Inzynierka/Lib/site-packages/pandas/tests/window/test_numba.py
2023-06-02 12:51:02 +02:00

460 lines
16 KiB
Python

import numpy as np
import pytest
from pandas.compat import (
is_ci_environment,
is_platform_mac,
is_platform_windows,
)
from pandas.errors import NumbaUtilError
import pandas.util._test_decorators as td
from pandas import (
DataFrame,
Series,
option_context,
to_datetime,
)
import pandas._testing as tm
# TODO(GH#44584): Mark these as pytest.mark.single_cpu
pytestmark = pytest.mark.skipif(
is_ci_environment() and (is_platform_windows() or is_platform_mac()),
reason="On GHA CI, Windows can fail with "
"'Windows fatal exception: stack overflow' "
"and macOS can timeout",
)
@pytest.fixture(params=["single", "table"])
def method(request):
"""method keyword in rolling/expanding/ewm constructor"""
return request.param
@pytest.fixture(
params=[
["sum", {}],
["mean", {}],
["median", {}],
["max", {}],
["min", {}],
["var", {}],
["var", {"ddof": 0}],
["std", {}],
["std", {"ddof": 0}],
]
)
def arithmetic_numba_supported_operators(request):
return request.param
@td.skip_if_no("numba")
@pytest.mark.filterwarnings("ignore")
# Filter warnings when parallel=True and the function can't be parallelized by Numba
class TestEngine:
@pytest.mark.parametrize("jit", [True, False])

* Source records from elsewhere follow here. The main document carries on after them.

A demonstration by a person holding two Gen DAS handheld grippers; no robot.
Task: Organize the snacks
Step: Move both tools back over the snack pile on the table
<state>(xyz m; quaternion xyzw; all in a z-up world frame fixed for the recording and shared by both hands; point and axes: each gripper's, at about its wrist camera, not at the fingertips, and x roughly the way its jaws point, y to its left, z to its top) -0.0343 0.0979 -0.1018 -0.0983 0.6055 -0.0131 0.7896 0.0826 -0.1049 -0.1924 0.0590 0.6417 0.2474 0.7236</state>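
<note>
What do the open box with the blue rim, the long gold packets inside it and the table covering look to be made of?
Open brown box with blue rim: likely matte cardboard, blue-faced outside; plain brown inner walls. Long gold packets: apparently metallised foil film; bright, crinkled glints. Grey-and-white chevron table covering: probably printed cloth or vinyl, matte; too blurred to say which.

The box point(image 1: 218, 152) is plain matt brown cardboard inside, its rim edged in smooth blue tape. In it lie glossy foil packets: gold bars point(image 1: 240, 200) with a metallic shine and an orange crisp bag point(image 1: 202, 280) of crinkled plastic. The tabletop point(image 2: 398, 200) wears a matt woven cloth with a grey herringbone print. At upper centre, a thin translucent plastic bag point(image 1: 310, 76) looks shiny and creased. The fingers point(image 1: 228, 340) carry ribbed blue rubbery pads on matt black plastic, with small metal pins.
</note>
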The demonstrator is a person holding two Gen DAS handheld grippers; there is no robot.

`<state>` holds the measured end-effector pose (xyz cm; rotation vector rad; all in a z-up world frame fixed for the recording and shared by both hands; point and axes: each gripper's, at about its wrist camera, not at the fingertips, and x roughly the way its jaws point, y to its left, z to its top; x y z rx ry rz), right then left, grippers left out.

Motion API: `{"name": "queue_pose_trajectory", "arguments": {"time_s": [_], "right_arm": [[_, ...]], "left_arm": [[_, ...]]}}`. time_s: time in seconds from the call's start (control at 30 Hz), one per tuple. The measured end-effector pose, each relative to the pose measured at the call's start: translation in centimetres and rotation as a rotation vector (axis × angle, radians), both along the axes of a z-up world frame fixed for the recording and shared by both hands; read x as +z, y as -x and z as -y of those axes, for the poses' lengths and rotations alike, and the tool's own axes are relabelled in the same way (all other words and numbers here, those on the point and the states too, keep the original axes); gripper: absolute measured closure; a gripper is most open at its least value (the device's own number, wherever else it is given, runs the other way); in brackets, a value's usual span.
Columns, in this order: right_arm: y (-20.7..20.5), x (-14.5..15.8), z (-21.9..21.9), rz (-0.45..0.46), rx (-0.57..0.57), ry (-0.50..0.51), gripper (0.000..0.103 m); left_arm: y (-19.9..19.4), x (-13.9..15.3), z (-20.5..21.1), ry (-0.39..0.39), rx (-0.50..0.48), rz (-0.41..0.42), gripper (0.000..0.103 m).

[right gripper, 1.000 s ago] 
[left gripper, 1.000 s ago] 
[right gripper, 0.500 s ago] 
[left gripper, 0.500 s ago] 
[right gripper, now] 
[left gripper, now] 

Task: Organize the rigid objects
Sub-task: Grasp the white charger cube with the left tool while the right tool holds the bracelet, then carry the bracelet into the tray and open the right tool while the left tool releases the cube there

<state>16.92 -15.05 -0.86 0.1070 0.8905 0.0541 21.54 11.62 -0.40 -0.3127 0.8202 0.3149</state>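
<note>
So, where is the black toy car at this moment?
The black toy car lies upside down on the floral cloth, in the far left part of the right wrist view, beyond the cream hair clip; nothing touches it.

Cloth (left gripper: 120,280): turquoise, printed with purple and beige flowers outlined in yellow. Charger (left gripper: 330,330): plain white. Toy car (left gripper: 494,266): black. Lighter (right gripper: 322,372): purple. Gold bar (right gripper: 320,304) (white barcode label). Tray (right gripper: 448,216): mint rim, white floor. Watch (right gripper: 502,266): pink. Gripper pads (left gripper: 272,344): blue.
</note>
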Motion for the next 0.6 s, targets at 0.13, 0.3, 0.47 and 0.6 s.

def test_numba_vs_cython_apply(self, jit, nogil, parallel, nopython, center, step):
def f(x, *args):
arg_sum = 0
for arg in args:
arg_sum += arg
return np.mean(x) + arg_sum
if jit:
import numba
f = numba.jit(f)
engine_kwargs = {"nogil": nogil, "parallel": parallel, "nopython": nopython}
args = (2,)
s = Series(range(10))
result = s.rolling(2, center=center, step=step).apply(
f, args=args, engine="numba", engine_kwargs=engine_kwargs, raw=True
)
expected = s.rolling(2, center=center, step=step).apply(
f, engine="cython", args=args, raw=True
)
tm.assert_series_equal(result, expected)
@pytest.mark.parametrize(
"data",
[
DataFrame(np.eye(5)),
DataFrame(
[
[5, 7, 7, 7, np.nan, np.inf, 4, 3, 3, 3],
[5, 7, 7, 7, np.nan, np.inf, 7, 3, 3, 3],
[np.nan, np.nan, 5, 6, 7, 5, 5, 5, 5, 5],
]
).T,
Series(range(5), name="foo"),
Series([20, 10, 10, np.inf, 1, 1, 2, 3]),
Series([20, 10, 10, np.nan, 10, 1, 2, 3]),
],
)
def test_numba_vs_cython_rolling_methods(
self,
data,
nogil,
parallel,
nopython,
arithmetic_numba_supported_operators,
step,
):
method, kwargs = arithmetic_numba_supported_operators
engine_kwargs = {"nogil": nogil, "parallel": parallel, "nopython": nopython}
roll = data.rolling(3, step=step)
result = getattr(roll, method)(
engine="numba", engine_kwargs=engine_kwargs, **kwargs
)
expected = getattr(roll, method)(engine="cython", **kwargs)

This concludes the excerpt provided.